> _WORK INSTRUCTION_:
Across the material below, say how many lines contain the string "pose", and add no other words.
═════ AVAILABLE DATA
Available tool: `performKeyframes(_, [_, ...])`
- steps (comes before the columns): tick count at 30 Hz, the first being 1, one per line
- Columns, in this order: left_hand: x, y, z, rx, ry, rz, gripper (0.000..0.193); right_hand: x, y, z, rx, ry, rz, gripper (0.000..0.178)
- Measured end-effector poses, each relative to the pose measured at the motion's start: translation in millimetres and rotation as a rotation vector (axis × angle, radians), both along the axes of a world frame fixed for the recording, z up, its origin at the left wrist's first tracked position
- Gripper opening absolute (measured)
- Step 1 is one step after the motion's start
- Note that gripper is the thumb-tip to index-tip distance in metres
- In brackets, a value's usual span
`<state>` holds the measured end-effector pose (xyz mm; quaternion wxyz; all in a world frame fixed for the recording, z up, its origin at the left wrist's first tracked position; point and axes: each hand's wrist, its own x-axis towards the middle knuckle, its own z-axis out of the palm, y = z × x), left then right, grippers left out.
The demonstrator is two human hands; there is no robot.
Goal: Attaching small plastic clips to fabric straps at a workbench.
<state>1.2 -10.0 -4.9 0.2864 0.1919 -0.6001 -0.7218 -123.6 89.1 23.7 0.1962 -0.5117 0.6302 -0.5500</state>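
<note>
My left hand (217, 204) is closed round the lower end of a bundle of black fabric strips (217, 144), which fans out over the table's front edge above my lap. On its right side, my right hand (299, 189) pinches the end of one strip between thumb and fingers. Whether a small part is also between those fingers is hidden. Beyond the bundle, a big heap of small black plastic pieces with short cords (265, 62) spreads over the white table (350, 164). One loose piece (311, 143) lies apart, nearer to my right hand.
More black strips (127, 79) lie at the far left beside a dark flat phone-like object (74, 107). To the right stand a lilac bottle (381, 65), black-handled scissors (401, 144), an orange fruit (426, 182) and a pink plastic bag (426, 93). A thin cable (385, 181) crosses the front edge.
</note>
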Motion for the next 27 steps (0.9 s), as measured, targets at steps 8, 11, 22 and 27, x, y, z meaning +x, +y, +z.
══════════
> _RESPONSE_:
2